▸ **Work item**
Give back the lines of the records exactly, starting at the first and ending at the one with "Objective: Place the".

▸ **Materials provided**
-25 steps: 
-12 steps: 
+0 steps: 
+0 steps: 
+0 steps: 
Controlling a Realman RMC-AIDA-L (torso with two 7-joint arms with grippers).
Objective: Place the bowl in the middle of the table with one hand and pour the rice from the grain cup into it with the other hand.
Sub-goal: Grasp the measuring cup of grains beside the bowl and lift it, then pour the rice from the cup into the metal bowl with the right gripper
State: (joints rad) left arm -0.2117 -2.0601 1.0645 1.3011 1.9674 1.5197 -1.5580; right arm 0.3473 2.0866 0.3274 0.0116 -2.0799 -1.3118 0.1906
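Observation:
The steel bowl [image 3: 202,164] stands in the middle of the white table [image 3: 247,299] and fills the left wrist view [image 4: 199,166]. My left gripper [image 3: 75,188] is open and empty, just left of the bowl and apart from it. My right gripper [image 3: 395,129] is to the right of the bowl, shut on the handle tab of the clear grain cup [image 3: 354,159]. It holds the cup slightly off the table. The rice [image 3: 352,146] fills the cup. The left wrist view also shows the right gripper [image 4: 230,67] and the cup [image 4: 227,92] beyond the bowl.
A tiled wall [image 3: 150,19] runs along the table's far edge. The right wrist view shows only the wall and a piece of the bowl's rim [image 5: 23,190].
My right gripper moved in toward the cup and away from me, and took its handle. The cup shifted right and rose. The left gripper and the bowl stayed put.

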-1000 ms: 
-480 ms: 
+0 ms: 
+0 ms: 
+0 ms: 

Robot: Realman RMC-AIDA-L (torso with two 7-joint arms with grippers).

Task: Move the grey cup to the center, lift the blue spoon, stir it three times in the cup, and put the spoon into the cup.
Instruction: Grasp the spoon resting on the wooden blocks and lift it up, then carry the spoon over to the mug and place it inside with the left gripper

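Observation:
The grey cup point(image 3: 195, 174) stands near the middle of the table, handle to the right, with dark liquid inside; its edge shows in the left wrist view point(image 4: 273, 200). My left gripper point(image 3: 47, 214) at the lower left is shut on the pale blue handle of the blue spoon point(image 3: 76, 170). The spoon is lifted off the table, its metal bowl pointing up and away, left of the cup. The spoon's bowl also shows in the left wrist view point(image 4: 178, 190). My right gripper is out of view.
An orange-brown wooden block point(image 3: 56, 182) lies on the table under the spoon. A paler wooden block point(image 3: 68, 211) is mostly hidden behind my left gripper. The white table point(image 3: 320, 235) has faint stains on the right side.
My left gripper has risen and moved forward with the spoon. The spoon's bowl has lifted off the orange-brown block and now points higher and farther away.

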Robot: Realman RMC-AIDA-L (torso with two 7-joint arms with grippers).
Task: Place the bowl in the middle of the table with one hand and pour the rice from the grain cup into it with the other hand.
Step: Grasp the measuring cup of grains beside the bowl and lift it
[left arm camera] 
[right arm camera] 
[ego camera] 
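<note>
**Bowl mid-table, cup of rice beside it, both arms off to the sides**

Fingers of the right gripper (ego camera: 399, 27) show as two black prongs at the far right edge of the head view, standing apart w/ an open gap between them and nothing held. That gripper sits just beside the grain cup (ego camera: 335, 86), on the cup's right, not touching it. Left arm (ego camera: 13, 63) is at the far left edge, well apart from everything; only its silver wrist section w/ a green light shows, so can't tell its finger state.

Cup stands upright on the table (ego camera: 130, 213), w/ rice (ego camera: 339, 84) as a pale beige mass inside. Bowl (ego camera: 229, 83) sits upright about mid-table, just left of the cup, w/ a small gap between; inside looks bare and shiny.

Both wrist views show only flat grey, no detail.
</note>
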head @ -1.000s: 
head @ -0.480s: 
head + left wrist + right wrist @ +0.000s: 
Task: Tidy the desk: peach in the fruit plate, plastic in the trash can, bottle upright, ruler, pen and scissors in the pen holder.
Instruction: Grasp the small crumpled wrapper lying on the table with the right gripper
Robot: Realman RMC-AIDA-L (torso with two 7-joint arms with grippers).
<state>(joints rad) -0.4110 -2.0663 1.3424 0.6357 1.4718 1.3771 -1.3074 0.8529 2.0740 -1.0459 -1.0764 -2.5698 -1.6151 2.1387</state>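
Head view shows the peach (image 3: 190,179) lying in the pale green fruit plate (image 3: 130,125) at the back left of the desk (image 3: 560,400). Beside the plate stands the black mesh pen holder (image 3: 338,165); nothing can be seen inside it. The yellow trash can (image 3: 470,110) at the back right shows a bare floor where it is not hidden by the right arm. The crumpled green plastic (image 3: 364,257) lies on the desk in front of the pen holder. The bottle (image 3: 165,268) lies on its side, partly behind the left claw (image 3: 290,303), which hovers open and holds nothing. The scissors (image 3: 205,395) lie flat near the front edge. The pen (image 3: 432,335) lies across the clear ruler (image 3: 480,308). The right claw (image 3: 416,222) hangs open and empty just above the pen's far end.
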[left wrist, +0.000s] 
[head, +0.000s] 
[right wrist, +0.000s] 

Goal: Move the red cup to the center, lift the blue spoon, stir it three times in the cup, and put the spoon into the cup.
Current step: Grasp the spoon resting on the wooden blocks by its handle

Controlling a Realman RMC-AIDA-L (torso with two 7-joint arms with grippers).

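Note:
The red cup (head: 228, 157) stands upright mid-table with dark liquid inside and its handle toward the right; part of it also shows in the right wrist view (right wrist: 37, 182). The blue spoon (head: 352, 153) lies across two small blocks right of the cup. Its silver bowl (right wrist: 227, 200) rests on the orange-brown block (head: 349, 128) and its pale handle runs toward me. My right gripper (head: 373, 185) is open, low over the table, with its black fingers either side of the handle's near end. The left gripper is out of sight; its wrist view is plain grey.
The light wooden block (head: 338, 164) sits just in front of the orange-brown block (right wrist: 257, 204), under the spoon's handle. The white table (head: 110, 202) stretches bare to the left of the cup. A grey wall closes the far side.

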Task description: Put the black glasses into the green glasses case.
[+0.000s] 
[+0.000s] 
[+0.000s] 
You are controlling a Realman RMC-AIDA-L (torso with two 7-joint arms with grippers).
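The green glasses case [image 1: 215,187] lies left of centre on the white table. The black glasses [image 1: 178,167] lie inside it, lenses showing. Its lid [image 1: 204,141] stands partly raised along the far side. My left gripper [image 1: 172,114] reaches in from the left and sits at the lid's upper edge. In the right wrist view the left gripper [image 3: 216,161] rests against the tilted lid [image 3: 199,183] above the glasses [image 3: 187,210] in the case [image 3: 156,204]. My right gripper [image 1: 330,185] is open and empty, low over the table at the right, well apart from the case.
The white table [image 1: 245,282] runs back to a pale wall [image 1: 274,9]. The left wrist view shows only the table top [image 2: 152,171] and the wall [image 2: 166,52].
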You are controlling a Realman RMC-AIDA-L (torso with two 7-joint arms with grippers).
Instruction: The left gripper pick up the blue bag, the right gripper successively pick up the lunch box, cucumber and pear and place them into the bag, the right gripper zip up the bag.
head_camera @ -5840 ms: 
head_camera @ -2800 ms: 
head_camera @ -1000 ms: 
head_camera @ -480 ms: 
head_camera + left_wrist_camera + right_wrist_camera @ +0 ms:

▸ **Output**
-25 steps: 
-12 steps: 
+0 steps: 
+0 steps: 
+0 steps: 
Controlling a Realman RMC-AIDA-L (torso with two 7-joint arms with grippers).
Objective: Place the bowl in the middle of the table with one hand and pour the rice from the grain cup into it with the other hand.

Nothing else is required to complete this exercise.